Exercise instructions: The records below hold a stretch from the line with "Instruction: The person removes" through the line with "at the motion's"; return exactly those lines, ends included, and nothing more.

(Data records)
━━━━━━━━

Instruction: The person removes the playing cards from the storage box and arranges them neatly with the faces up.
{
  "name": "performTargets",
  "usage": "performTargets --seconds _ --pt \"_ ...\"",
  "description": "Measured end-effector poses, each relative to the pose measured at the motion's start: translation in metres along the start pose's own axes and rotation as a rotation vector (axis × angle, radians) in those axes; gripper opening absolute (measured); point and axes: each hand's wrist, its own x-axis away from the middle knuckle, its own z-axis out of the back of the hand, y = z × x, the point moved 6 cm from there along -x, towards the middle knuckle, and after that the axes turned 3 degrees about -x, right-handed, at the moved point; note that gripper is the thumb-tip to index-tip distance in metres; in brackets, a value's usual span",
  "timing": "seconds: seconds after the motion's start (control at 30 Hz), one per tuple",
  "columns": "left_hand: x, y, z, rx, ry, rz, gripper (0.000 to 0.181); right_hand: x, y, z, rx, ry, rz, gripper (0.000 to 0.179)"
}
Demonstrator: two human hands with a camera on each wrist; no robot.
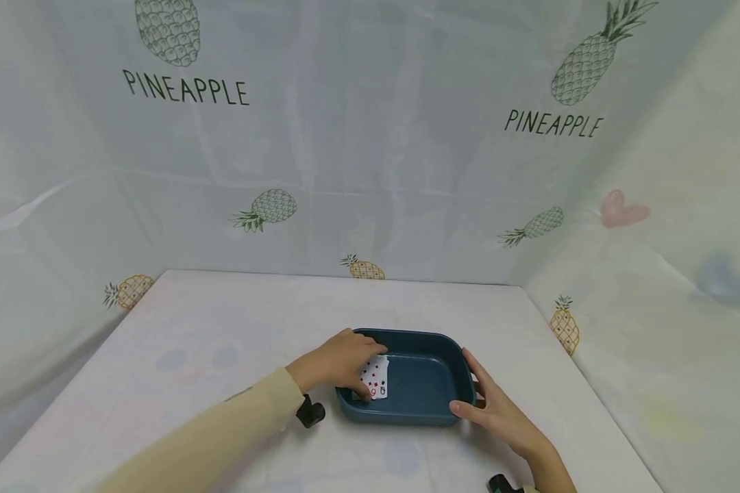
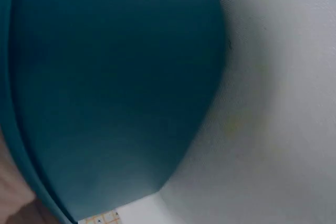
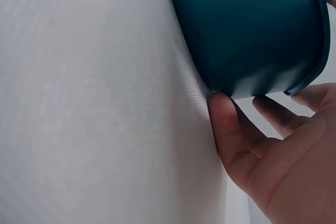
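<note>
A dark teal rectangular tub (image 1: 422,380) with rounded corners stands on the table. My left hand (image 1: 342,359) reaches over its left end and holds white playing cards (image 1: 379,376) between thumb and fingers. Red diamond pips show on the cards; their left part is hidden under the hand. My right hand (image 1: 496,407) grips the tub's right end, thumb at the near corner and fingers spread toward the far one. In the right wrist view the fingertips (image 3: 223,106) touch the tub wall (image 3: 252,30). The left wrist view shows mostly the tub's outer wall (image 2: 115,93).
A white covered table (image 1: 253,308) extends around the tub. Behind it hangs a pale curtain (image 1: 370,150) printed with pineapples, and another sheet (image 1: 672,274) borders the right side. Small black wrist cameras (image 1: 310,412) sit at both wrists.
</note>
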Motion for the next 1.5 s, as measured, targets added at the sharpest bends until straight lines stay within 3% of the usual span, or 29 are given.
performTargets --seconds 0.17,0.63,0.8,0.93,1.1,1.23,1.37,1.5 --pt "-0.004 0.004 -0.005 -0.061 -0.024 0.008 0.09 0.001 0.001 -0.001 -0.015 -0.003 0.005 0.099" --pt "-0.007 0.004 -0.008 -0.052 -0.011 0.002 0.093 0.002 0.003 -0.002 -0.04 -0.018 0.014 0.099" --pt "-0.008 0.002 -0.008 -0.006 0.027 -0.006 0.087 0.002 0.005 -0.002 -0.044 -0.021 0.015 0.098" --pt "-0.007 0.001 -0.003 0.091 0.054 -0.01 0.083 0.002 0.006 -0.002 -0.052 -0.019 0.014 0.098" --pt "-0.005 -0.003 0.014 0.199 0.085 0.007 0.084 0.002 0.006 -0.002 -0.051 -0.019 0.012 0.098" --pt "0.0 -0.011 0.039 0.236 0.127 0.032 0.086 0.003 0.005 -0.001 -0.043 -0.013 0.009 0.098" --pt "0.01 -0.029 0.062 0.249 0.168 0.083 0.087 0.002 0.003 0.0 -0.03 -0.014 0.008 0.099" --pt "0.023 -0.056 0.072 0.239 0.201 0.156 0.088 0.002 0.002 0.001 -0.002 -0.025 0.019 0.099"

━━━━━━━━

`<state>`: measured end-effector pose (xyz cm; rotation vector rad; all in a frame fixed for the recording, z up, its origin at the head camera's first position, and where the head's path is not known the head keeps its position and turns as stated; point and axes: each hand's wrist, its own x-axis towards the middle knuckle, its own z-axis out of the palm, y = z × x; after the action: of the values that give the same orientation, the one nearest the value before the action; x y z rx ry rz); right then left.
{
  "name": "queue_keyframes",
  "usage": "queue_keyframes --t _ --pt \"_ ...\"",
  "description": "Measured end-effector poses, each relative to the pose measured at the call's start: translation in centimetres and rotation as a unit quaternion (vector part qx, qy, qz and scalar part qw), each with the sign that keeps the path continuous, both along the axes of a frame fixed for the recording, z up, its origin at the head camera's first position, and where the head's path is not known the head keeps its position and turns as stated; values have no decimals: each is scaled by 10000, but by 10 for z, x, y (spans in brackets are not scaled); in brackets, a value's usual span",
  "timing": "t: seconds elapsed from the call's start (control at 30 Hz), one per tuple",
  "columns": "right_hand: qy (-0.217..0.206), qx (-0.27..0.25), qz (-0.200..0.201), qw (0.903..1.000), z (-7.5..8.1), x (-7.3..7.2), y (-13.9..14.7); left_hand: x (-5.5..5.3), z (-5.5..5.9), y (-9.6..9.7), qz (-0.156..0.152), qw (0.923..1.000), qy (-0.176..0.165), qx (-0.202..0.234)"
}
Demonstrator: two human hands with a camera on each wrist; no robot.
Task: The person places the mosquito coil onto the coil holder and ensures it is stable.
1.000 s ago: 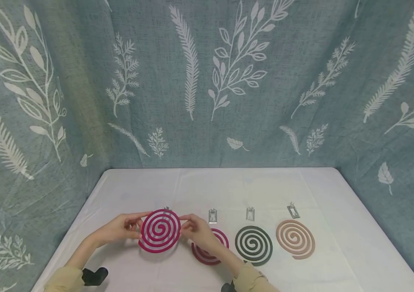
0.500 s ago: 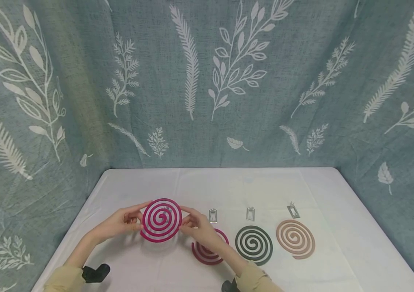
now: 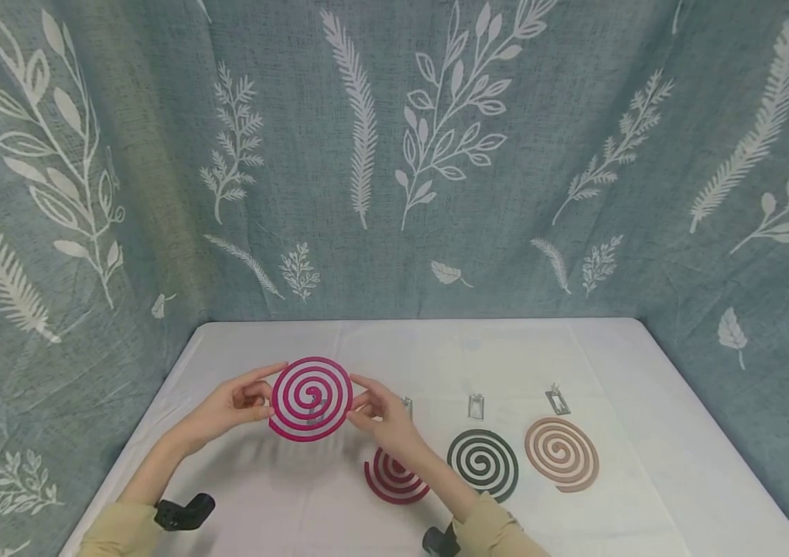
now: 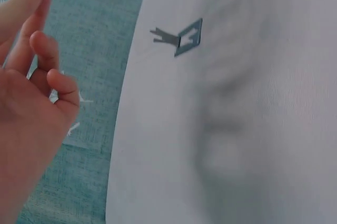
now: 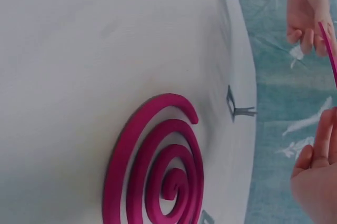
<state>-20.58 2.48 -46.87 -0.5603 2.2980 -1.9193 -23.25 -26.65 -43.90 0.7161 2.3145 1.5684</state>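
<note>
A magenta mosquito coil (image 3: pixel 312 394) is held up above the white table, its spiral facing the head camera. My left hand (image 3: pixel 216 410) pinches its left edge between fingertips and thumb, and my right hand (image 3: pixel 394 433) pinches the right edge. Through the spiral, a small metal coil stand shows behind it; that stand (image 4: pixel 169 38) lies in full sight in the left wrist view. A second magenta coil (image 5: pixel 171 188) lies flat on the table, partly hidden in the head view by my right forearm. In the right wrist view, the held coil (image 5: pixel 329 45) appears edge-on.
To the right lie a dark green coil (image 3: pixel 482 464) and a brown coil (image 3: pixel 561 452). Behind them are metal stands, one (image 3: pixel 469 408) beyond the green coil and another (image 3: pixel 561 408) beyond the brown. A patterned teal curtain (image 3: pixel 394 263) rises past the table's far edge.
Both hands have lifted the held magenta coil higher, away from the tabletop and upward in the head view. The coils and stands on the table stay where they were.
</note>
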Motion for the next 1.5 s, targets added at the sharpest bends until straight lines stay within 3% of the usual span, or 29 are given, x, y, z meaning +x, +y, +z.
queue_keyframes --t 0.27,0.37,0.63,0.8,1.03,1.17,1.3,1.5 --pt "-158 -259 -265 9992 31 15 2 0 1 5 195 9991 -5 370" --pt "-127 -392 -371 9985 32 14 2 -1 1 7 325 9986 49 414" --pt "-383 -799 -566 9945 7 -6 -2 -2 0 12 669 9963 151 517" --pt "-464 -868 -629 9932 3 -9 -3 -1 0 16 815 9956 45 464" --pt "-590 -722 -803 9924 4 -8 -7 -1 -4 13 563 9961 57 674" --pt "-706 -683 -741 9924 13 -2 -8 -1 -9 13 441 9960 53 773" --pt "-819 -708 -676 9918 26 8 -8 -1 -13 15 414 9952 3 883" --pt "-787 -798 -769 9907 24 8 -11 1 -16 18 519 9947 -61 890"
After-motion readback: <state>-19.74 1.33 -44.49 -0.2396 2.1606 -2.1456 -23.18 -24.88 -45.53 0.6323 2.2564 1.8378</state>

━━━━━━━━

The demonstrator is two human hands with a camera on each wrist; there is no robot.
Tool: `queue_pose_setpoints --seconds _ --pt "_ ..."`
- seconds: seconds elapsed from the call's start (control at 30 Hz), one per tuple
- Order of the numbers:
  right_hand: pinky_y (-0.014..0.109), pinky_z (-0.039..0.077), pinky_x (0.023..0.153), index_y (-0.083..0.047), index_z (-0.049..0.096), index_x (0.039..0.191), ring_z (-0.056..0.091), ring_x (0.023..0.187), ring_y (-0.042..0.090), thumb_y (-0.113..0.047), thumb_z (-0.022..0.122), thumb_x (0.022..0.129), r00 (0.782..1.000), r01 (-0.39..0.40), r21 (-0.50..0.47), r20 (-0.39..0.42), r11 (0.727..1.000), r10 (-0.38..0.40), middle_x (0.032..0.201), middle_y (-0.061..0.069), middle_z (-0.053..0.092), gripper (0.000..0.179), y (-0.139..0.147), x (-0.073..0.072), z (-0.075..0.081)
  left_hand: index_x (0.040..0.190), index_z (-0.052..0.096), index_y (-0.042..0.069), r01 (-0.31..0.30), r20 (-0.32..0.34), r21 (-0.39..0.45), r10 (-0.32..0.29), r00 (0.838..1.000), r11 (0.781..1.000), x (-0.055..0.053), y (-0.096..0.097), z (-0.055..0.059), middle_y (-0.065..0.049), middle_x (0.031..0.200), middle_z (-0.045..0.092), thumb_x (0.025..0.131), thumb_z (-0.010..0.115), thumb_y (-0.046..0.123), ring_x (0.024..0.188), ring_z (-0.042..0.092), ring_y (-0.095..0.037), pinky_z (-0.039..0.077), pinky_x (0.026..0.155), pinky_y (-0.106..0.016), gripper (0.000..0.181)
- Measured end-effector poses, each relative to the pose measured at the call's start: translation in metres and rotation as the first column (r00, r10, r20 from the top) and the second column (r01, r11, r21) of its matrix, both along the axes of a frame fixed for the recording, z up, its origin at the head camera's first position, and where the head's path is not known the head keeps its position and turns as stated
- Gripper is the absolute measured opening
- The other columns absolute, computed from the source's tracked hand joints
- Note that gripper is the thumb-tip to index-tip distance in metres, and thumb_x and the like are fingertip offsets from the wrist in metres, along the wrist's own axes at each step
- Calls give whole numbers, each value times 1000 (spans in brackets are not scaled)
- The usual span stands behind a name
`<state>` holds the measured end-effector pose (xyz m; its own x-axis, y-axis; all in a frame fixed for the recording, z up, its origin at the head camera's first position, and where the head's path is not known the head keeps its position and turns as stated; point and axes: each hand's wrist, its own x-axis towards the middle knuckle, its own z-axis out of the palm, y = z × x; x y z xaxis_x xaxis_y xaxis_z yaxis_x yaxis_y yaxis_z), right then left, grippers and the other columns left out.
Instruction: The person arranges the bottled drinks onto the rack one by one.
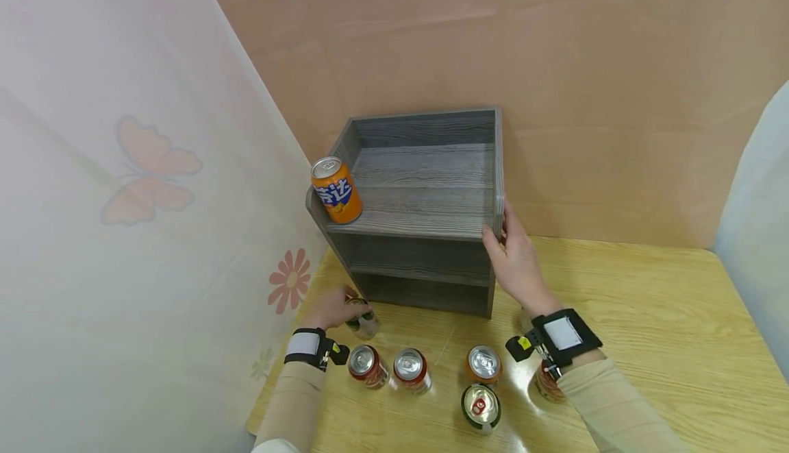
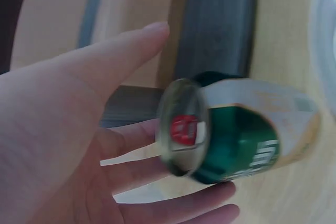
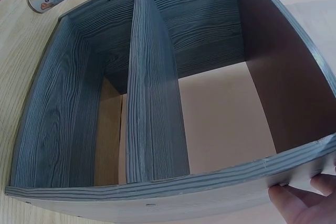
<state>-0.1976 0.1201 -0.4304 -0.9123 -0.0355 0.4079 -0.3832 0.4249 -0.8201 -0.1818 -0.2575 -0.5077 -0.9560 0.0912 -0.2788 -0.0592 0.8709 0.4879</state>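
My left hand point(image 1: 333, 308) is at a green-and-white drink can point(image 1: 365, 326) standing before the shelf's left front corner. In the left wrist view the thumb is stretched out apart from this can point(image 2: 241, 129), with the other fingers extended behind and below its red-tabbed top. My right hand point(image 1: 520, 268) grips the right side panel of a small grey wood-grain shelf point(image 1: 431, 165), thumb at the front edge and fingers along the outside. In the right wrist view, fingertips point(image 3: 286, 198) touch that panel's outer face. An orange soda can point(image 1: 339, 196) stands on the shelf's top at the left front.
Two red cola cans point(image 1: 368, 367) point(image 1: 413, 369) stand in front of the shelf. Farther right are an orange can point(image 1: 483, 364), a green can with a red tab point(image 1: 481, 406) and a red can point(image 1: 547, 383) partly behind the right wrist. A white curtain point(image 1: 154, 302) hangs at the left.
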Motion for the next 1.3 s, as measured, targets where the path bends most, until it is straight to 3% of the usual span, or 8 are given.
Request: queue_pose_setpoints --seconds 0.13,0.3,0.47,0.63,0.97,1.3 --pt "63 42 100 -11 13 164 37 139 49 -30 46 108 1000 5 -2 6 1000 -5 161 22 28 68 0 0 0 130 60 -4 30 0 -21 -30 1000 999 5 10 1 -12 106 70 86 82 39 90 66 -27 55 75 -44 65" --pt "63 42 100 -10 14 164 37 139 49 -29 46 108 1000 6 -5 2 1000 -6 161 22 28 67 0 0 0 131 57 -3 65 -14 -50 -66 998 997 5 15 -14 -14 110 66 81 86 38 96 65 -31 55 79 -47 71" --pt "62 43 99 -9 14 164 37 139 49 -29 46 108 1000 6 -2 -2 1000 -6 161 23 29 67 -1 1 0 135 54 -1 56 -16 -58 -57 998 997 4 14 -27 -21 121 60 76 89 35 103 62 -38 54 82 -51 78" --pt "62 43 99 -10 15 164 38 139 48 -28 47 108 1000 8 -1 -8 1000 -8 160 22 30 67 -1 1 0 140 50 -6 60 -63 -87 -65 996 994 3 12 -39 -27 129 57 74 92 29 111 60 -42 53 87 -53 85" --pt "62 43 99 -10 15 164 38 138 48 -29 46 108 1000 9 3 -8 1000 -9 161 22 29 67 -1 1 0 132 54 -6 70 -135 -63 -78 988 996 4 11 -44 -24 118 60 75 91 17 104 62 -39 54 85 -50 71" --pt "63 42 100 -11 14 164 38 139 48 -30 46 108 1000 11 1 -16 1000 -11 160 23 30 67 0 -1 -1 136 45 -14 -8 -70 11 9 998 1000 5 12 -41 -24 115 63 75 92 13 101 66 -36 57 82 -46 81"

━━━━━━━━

Solution to this exercise:
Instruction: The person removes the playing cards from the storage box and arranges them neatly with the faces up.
{
  "name": "performTargets",
  "usage": "performTargets --seconds _ --pt \"_ ...\"",
  "description": "Measured end-effector poses, each relative to the pose measured at the motion's start: translation in metres along the start pose's own axes and rotation as a rotation vector (axis × angle, radians) in those axes; gripper opening absolute (measured); point and axes: each hand's wrist, its own x-axis away from the middle knuckle, its own z-axis out of the back of the hand, y = z × x, the point moved 6 cm from there along -x, towards the middle knuckle, and after that the axes turned 3 degrees about -x, right-handed, at the moved point; note that gripper is the thumb-tip to index-tip distance in metres; in brackets, a value's usual span",

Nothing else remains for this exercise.